Tips/Tricks on finding CPU memory leaks

Hi All,

I was wondering if there are any tips or tricks when trying to find CPU memory leaks? I’m currently running a model, and every epoch the RAM usage (as calculated via psutil.Process(os.getpid()).memory_info()[0]/(2.**30) ) increases by about 0.2GB on average. And I’m really not sure where this leak is coming from.

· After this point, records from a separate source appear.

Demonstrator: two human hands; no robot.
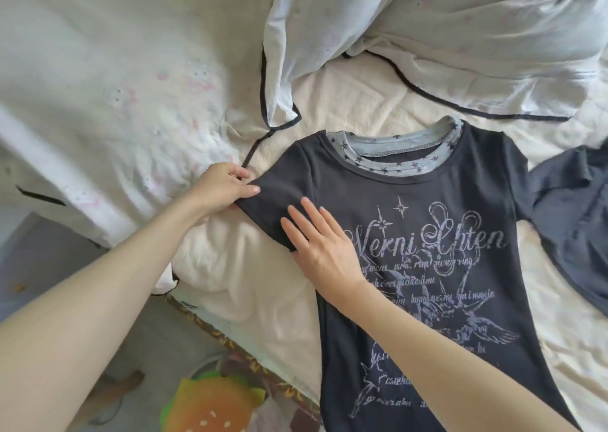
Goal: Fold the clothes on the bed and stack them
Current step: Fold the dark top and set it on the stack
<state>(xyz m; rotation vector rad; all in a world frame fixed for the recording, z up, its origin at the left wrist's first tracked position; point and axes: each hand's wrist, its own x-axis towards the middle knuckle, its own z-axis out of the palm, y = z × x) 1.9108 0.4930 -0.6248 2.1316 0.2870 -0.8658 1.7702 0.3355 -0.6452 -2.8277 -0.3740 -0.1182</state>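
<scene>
Left hand [223,188] is pinching the dark printed T-shirt's [411,234] sleeve [279,195]; right hand [324,247] is pressing flat, fingers straight, just inboard. Shirt body is running lengthwise toward the person on the bed [263,283], fold going rightward.

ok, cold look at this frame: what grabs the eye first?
The dark T-shirt with pale print, spread face-up across the middle of the bed. Next, the hands on its sleeve: the left hand pinches the sleeve end while the right hand lies flat beside the armpit. A second dark garment lies crumpled at the right edge, and a burger-shaped cushion sits bottom left.
</scene>
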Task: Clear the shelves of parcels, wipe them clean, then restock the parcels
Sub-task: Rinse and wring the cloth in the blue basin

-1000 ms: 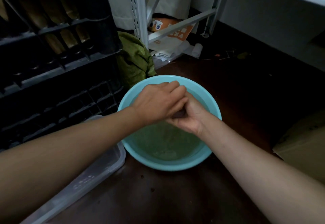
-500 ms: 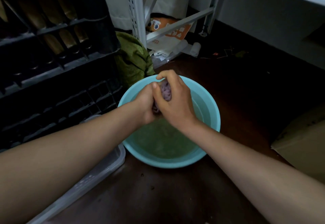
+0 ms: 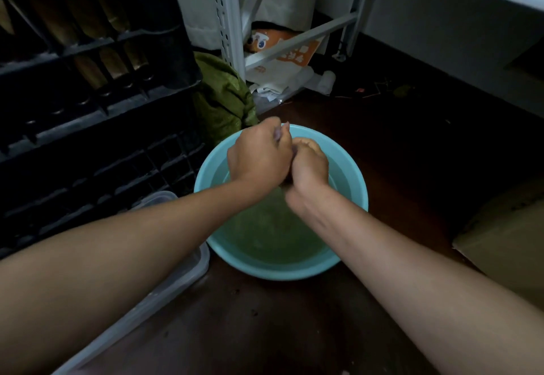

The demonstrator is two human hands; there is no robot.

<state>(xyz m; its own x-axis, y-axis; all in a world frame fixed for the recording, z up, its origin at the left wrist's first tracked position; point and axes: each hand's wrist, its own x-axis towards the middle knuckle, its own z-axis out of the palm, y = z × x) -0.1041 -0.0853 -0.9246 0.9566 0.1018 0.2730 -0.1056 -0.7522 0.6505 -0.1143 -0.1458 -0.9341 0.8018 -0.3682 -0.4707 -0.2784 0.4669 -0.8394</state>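
Both hands are working together above a light blue basin (image 3: 351, 174) that is sitting on the dark floor (image 3: 265, 330) and holding murky greenish water (image 3: 273, 233). The left hand (image 3: 259, 158) is curling into a fist around a small purplish cloth (image 3: 279, 132), of which only a pale tip is showing between the fingers (image 3: 272, 125) at the top of the fist. The right hand (image 3: 309, 165) is pressing against the left one, its fingers folding inward on the lower part of the same cloth; most of the cloth is lying hidden inside the two fists. Both hands are hovering over the far half of the basin, above the water surface. To the left, stacked black plastic crates (image 3: 88, 95) are standing just beside the basin, and a clear plastic container (image 3: 176, 283) is lying under the left forearm, touching the basin's near-left side. A green bag (image 3: 223, 97) is sitting between the crates and a white metal shelf frame (image 3: 232, 21). Behind the frame's diagonal brace, an orange and white packet (image 3: 282, 50) is showing a cartoon face and white characters too small to read. A cardboard box (image 3: 506, 239) is resting at the right edge. No parcels can be identified with certainty.
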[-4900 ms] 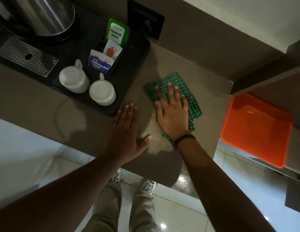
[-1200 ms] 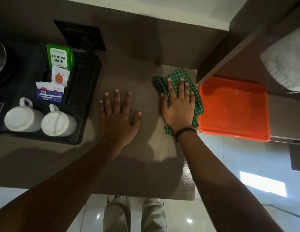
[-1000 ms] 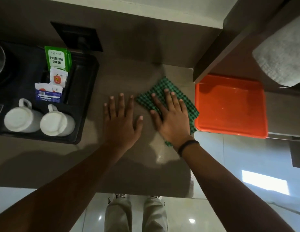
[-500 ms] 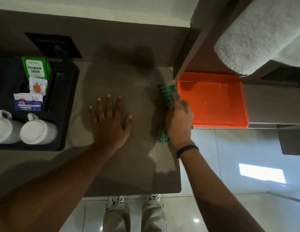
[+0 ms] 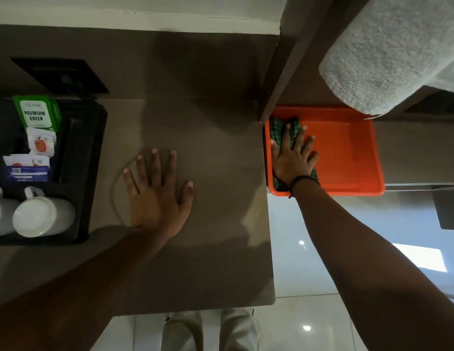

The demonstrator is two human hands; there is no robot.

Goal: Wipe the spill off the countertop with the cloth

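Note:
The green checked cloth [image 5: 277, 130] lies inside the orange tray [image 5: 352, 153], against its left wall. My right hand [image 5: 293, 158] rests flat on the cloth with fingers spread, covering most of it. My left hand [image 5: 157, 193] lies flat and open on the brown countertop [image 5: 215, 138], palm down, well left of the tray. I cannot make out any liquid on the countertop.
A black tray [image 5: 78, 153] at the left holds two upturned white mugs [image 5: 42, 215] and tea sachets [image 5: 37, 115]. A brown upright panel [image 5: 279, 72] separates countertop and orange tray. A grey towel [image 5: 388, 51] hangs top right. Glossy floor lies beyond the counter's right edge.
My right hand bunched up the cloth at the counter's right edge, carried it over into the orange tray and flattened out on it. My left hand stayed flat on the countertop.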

Are there any tips or tricks for finding memory leaks? The only thing that comes to mind for me is enabling torch.autograd.set_detect_anomaly(True) at the top of my script

Any help would be appreciated!

You could try to use e.g. valgrind to find memory leaks in an application.
Note however, that this would find real “leaks”, while users often call an increase of memory in PyTorch also a “memory leak”. Usually it’s not a real leak, but is expected due to a wrong usage in the code, e.g. storing a tensor with the complete computation graph in a container (e.g. list etc.). Tools to find real leaks won’t help you here and I’m unsure if you are trying to debug a real leak or an increased memory usage caused by your script.

3 Likes

Hi @ptrblck, thanks for the quick response! My CPU memory leak here is quite weird to explain, I did briefly expand upon this topic with a new, more specific topic (CPU Memory leak but only when running on specific machine). Which I could merge together with this topic if that makes more sense?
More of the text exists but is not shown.